Start of Data for review
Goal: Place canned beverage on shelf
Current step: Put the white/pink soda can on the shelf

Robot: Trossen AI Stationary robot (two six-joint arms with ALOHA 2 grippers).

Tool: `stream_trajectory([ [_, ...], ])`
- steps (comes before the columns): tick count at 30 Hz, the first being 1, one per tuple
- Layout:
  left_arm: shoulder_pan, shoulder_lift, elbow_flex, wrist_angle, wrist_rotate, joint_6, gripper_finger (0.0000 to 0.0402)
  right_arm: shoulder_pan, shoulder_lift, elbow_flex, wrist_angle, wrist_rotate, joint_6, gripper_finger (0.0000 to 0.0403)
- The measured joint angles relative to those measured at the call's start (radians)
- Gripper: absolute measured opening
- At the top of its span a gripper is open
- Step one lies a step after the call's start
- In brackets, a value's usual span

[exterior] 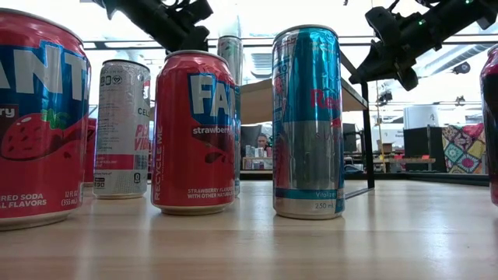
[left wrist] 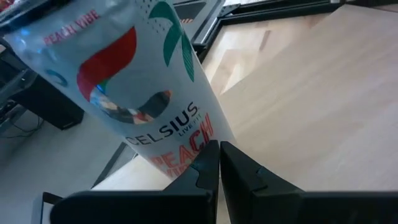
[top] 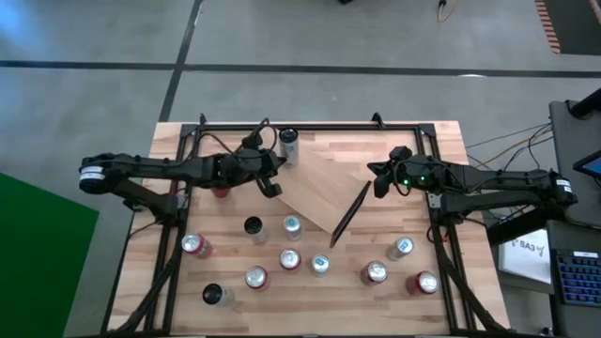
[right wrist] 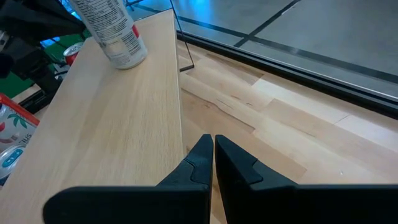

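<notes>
1. One tall white Celsius can (top: 288,145) stands upright on the shelf (top: 319,192), at its far-left corner, nr the worktop's (top: 441,291) far edge.
2. Key relation: can sits just beyond the left gripper (top: 270,187), long axis vertical; left arm clearly nearer than right.
3. Can look: white w/ red-green swirl, "Peach Vibe" lettering, silver lid.
4. Left gripper: fingers pressed together, holding nothing, tips just short of the can's base.
5. Right gripper (top: 379,182): also closed & empty, hovering by the shelf's right end.
6. Other cans (top: 290,260) wait along the worktop's near edge, well apart from the shelf.
</notes>
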Motion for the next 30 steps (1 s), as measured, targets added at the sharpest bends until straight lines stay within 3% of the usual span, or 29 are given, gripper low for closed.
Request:
stream_trajectory([
  [5, -0.002, 0.000, 0.000, -0.017, 0.001, -0.013, 0.0000, 0.000, 0.000, 0.000, 0.000, 0.000, 0.000, 0.0009],
  [11, -0.003, 0.000, 0.000, -0.042, 0.077, -0.036, 0.0000, 0.000, 0.000, 0.000, 0.000, 0.000, 0.000, 0.0009],
  [30, 0.007, 0.048, -0.002, 0.004, 0.016, -0.020, 0.0000, 0.000, 0.000, 0.000, -0.002, 0.000, 0.000, 0.0009],
])
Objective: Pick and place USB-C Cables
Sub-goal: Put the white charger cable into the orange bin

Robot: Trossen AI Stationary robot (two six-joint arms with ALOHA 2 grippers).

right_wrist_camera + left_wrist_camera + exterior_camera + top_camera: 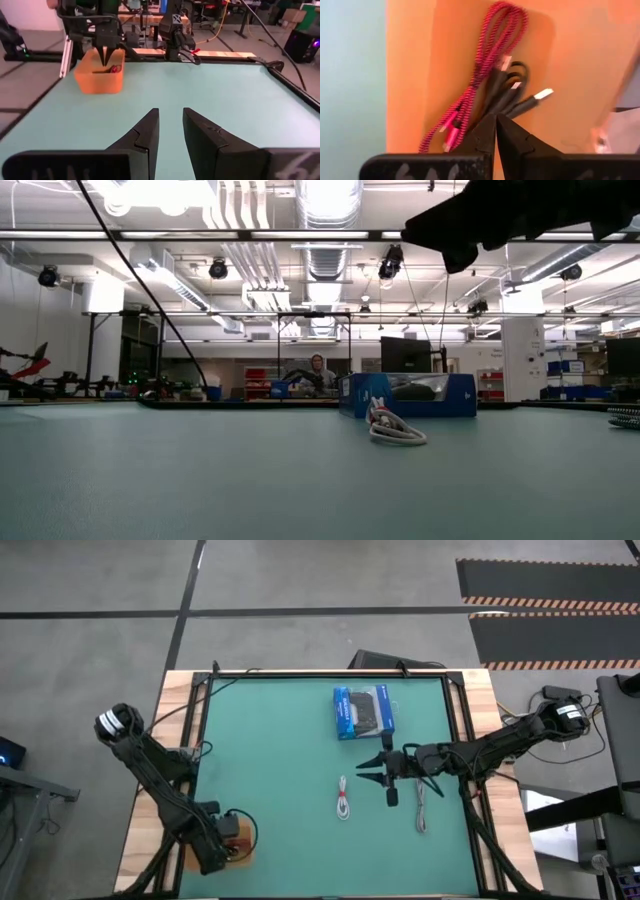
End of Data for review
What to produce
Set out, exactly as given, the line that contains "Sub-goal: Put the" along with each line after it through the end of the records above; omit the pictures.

Task response
Sub-goal: Put the white charger cable into the orange bin

Robot: Trossen AI Stationary robot (two six-joint arms with ALOHA 2 grippers).

right_wrist_camera + left_wrist_camera + exterior_camera + top_camera: 

Apart from this answer, nothing more is required.